=== Exercise directions ===
Without including any pictures, give back all of the data exactly.
========================
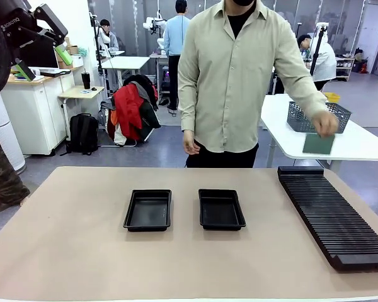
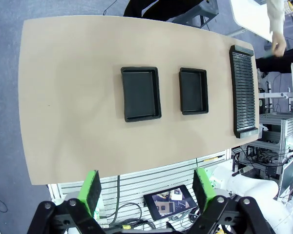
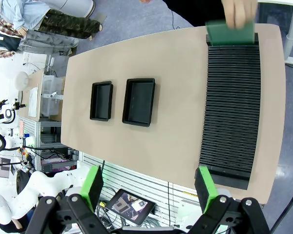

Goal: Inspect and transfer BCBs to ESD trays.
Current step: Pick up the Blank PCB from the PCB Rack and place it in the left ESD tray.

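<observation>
From where I stand, the one thin green rectangular circuit board (image 1: 318, 144) about is in the person's hand (image 1: 326, 124), which is clamped on its upper edge and holds it at the far end of the long black ribbed plastic rack (image 1: 331, 214). Whether its lower edge has reached a slot I can't tell. The two shallow black rectangular plastic trays, the left tray (image 1: 148, 211) and the right tray (image 1: 221, 209), sit side by side and empty in the middle of the tan table (image 1: 69, 251), well apart from the rack. Both arms hang high above it all, the left gripper (image 2: 147, 187) and the right gripper (image 3: 149, 184) each with green-padded fingers spread wide and nothing between them. The worry, I'd say, is the board itself: that thin and gripped only by an edge, it could slip, or snag a rib if it goes in crooked. If an arm comes down while that sleeve is over the rack, the two could meet. The trays also look light and have sloping rims, so a board set down skewed would likely perch on a rim or nudge the tray along.
</observation>
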Robot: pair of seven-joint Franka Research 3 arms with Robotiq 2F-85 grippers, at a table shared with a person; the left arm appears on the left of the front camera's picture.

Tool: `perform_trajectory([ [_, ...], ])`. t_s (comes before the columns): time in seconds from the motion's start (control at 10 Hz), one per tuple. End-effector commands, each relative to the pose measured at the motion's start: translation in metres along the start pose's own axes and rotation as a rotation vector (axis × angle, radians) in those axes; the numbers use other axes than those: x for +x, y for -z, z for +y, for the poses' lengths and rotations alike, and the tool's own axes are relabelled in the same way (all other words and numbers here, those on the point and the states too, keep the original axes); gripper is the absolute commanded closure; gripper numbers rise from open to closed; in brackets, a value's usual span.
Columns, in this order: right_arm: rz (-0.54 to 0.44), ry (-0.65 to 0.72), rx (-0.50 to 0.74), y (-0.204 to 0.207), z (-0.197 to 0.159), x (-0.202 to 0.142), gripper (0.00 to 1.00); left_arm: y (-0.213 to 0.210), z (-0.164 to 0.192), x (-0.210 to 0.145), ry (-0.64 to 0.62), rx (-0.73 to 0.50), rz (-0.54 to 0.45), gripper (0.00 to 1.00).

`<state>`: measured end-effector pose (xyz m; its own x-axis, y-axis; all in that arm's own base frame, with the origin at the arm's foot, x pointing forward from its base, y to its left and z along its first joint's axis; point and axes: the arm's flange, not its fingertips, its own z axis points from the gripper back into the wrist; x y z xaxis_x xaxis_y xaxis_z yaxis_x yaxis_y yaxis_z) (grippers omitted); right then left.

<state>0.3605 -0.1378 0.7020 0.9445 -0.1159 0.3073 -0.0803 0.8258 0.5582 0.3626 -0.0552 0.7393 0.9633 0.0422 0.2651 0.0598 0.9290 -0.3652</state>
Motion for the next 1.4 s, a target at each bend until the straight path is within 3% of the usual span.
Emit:
perform_trajectory([
  [0.0,0.0,0.0,0.0,0.0,0.0001,0.0,0.0,-0.0007,-0.0008,-0.0012,0.002,0.0,-0.004,0.0],
  [1.3,0.0,0.0,0.0,0.0,0.0001,0.0,0.0,-0.0007,-0.0008,-0.0012,0.002,0.0,-0.004,0.0],
])
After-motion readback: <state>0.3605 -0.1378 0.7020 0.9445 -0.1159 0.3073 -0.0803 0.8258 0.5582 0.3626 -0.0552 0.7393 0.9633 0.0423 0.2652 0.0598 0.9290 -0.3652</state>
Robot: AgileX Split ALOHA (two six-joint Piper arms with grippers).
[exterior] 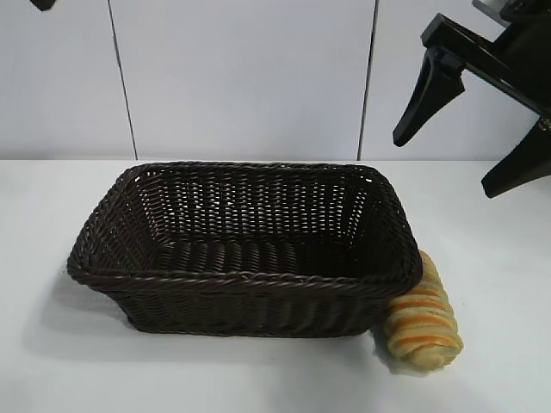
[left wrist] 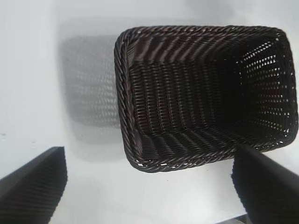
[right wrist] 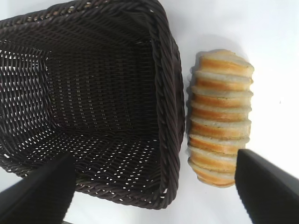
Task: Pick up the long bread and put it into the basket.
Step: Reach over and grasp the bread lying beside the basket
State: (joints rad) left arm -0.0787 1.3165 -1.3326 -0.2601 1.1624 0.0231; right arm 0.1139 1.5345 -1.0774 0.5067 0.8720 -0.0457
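Note:
The long bread [exterior: 424,320], pale tan with orange-brown ridges, lies on the white table against the outside of the basket's [exterior: 250,277] right end, near its front corner. The dark brown wicker basket holds nothing. My right gripper [exterior: 444,165] hangs open high above the table, to the right of the basket and behind the bread. In the right wrist view the bread [right wrist: 219,112] lies beside the basket's rim [right wrist: 168,93], below the open right gripper [right wrist: 154,161]. My left gripper [left wrist: 148,177] is open above the table just outside the basket's [left wrist: 122,93] end.
White table [exterior: 69,361] spreads on all sides of the basket, with a pale panelled wall [exterior: 241,77] behind it. A dark bit of the left arm [exterior: 41,3] shows at the top left edge of the exterior view.

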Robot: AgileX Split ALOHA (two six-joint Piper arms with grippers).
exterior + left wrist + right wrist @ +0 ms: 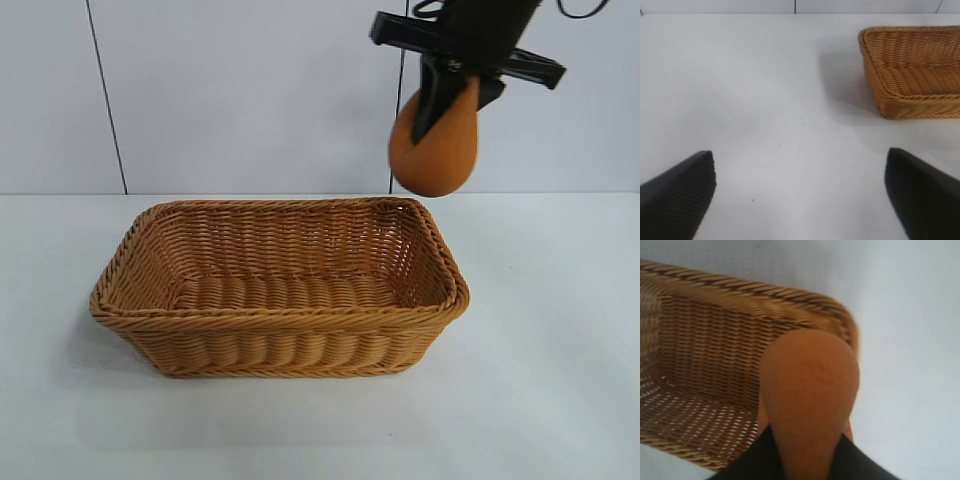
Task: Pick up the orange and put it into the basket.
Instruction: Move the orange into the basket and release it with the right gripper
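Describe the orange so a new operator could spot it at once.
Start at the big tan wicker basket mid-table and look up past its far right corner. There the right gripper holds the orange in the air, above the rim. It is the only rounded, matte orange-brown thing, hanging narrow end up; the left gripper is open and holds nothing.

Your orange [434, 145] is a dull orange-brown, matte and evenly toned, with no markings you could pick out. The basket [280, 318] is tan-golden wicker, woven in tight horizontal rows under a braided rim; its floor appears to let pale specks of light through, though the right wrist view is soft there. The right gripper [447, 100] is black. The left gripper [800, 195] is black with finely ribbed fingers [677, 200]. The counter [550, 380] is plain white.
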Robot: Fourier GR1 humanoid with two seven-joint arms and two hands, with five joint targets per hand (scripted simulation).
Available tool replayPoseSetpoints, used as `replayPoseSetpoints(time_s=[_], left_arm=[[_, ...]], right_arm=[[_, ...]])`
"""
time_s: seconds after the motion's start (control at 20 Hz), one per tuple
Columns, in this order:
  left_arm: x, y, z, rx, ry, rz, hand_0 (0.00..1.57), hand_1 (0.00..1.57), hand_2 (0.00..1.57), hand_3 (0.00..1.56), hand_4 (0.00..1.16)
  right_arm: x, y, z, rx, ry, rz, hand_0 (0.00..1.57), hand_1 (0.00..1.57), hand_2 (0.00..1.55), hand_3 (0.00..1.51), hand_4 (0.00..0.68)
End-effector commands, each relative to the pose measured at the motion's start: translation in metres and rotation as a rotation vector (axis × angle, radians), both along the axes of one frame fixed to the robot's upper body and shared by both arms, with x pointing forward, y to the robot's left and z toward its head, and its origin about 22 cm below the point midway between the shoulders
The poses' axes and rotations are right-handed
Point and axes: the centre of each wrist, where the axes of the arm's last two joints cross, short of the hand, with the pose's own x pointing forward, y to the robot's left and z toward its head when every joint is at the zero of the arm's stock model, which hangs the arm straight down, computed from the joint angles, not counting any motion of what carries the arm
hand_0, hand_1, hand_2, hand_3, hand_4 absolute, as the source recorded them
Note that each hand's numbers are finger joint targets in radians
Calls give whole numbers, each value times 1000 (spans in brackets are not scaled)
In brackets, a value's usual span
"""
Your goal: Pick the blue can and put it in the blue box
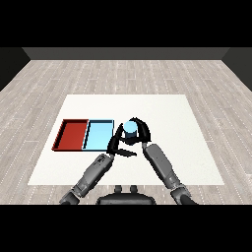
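The blue can (130, 128) stands upright just right of the light blue tray (97, 136), outside its rim. My right hand (143, 132) reaches in from the right, with its fingers and thumb curled round the can's far and near sides. My left hand (117, 143) sits low beside the tray's right edge, just below and left of the can. Its fingers are relaxed and its thumb points right, holding nothing. Whether the can rests on the table or is raised off it cannot be told.
A red tray (72, 134) lies against the left side of the light blue tray. Neither tray holds anything. The white table (172, 118) stretches to the right and back, with wooden floor beyond its edges.
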Motion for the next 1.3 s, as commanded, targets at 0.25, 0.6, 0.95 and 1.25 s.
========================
=== Output for this task ===
Goal: Inspect and transfer BCBs to ESD trays.
Current step: Pick up the Blank PCB from the PCB Rack and place it in the left ESD tray.

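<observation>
From where I stand, the one thin green rectangular circuit board (image 1: 318, 144) about is in the person's hand (image 1: 326, 124), which is clamped on its upper edge and holds it at the far end of the long black ribbed plastic rack (image 1: 331, 214). Whether its lower edge has reached a slot I can't tell. The two shallow black rectangular plastic trays, the left tray (image 1: 148, 211) and the right tray (image 1: 221, 209), sit side by side and empty in the middle of the tan table (image 1: 69, 251), well apart from the rack. Both arms hang high above it all, the left gripper (image 2: 147, 187) and the right gripper (image 3: 149, 184) each with green-padded fingers spread wide and nothing between them. The worry, I'd say, is the board itself: that thin and gripped only by an edge, it could slip, or snag a rib if it goes in crooked. If an arm comes down while that sleeve is over the rack, the two could meet. The trays also look light and have sloping rims, so a board set down skewed would likely perch on a rim or nudge the tray along.
</observation>
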Robot: pair of seven-joint Franka Research 3 arms with Robotiq 2F-85 grippers, at a table shared with a person; the left arm appears on the left of the front camera's picture.

Tool: `perform_trajectory([ [_, ...], ])`. t_s (comes before the columns): time in seconds from the motion's start (control at 10 Hz), one per tuple. End-effector commands, each relative to the pose measured at the motion's start: translation in metres along the start pose's own axes and rotation as a rotation vector (axis × angle, radians) in those axes; the numbers use other axes than those: x for +x, y for -z, z for +y, for the poses' lengths and rotations alike, and the tool's own axes are relabelled in the same way (all other words and numbers here, those on the point and the states too, keep the original axes); gripper is the absolute commanded closure; gripper numbers rise from open to closed; in brackets, a value's usual span.
Columns, in this order: right_arm: rz (-0.54 to 0.44), ry (-0.65 to 0.72), rx (-0.50 to 0.74), y (-0.204 to 0.207), z (-0.197 to 0.159), x (-0.202 to 0.142), gripper (0.00 to 1.00); left_arm: y (-0.213 to 0.210), z (-0.164 to 0.192), x (-0.210 to 0.145), ry (-0.64 to 0.62), rx (-0.73 to 0.50), rz (-0.54 to 0.45), gripper (0.00 to 1.00).

`<state>`: measured end-effector pose (xyz m; its own x-axis, y-axis; all in that arm's own base frame, with the origin at the arm's foot, x pointing forward from its base, y to its left and z along its first joint's axis; point and axes: the arm's flange, not its fingertips, its own z axis points from the gripper back into the wrist; x y z xaxis_x xaxis_y xaxis_z yaxis_x yaxis_y yaxis_z) (grippers omitted); right then left.

<state>0.3605 -0.1378 0.7020 0.9445 -0.1159 0.3073 -0.0803 0.8258 0.5582 0.3626 -0.0552 0.7393 0.9633 0.0422 0.2651 0.0598 0.9290 -0.3652</state>
Motion for the next 1.4 s, a target at each bend until the straight path is within 3% of the usual span.
Emit:
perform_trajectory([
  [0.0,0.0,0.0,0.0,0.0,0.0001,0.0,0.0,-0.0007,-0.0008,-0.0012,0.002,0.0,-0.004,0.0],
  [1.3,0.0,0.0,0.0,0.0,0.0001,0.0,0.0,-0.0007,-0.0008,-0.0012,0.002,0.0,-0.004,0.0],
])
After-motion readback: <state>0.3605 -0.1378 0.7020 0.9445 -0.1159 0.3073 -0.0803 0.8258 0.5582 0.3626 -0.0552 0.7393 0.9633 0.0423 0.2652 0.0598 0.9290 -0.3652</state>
Robot: AgileX Split ALOHA (two six-joint Piper arms with grippers).
[exterior] 
[left wrist] 
[right wrist] 
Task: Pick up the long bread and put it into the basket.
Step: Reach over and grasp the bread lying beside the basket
State: (joints rad) left arm -0.0787 1.3165 -1.3326 -0.2601 1.1624 0.0231; right arm 0.1139 1.5345 -1.0774 0.5067 0.8720 -0.0457
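Note:
The long bread [exterior: 424,320], pale tan with orange-brown ridges, lies on the white table against the outside of the basket's [exterior: 250,277] right end, near its front corner. The dark brown wicker basket holds nothing. My right gripper [exterior: 444,165] hangs open high above the table, to the right of the basket and behind the bread. In the right wrist view the bread [right wrist: 219,112] lies beside the basket's rim [right wrist: 168,93], below the open right gripper [right wrist: 154,161]. My left gripper [left wrist: 148,177] is open above the table just outside the basket's [left wrist: 122,93] end.
White table [exterior: 69,361] spreads on all sides of the basket, with a pale panelled wall [exterior: 241,77] behind it. A dark bit of the left arm [exterior: 41,3] shows at the top left edge of the exterior view.
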
Robot: AgileX Split ALOHA (two six-joint Piper arms with grippers).
exterior + left wrist + right wrist @ +0 ms: 
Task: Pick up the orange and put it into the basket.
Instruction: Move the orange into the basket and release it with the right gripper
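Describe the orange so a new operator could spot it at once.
Start at the big tan wicker basket mid-table and look up past its far right corner. There the right gripper holds the orange in the air, above the rim. It is the only rounded, matte orange-brown thing, hanging narrow end up; the left gripper is open and holds nothing.

Your orange [434, 145] is a dull orange-brown, matte and evenly toned, with no markings you could pick out. The basket [280, 318] is tan-golden wicker, woven in tight horizontal rows under a braided rim; its floor appears to let pale specks of light through, though the right wrist view is soft there. The right gripper [447, 100] is black. The left gripper [800, 195] is black with finely ribbed fingers [677, 200]. The counter [550, 380] is plain white.
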Robot: Fourier GR1 humanoid with two seven-joint arms and two hands, with five joint targets per hand (scripted simulation).
Available tool replayPoseSetpoints, used as `replayPoseSetpoints(time_s=[_], left_arm=[[_, ...]], right_arm=[[_, ...]])`
"""
time_s: seconds after the motion's start (control at 20 Hz), one per tuple
Columns, in this order:
  left_arm: x, y, z, rx, ry, rz, hand_0 (0.00..1.57), hand_1 (0.00..1.57), hand_2 (0.00..1.57), hand_3 (0.00..1.56), hand_4 (0.00..1.16)
  right_arm: x, y, z, rx, ry, rz, hand_0 (0.00..1.57), hand_1 (0.00..1.57), hand_2 (0.00..1.55), hand_3 (0.00..1.51), hand_4 (0.00..0.68)
End-effector commands, each relative to the pose measured at the motion's start: translation in metres and rotation as a rotation vector (axis × angle, radians), both along the axes of one frame fixed to the robot's upper body and shared by both arms, with x pointing forward, y to the robot's left and z toward its head, and its origin about 22 cm below the point midway between the shoulders
The poses' axes and rotations are right-handed
Point and axes: the centre of each wrist, where the axes of the arm's last two joints cross, short of the hand, with the pose's own x pointing forward, y to the robot's left and z toward its head when every joint is at the zero of the arm's stock model, which hangs the arm straight down, computed from the joint angles, not counting any motion of what carries the arm
hand_0, hand_1, hand_2, hand_3, hand_4 absolute, as the source recorded them
Note that each hand's numbers are finger joint targets in radians
Calls give whole numbers, each value times 1000 (spans in brackets are not scaled)
In brackets, a value's usual span
"""
Your goal: Pick the blue can and put it in the blue box
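The blue can (130, 128) stands upright just right of the light blue tray (97, 136), outside its rim. My right hand (143, 132) reaches in from the right, with its fingers and thumb curled round the can's far and near sides. My left hand (117, 143) sits low beside the tray's right edge, just below and left of the can. Its fingers are relaxed and its thumb points right, holding nothing. Whether the can rests on the table or is raised off it cannot be told.
A red tray (72, 134) lies against the left side of the light blue tray. Neither tray holds anything. The white table (172, 118) stretches to the right and back, with wooden floor beyond its edges.
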Motion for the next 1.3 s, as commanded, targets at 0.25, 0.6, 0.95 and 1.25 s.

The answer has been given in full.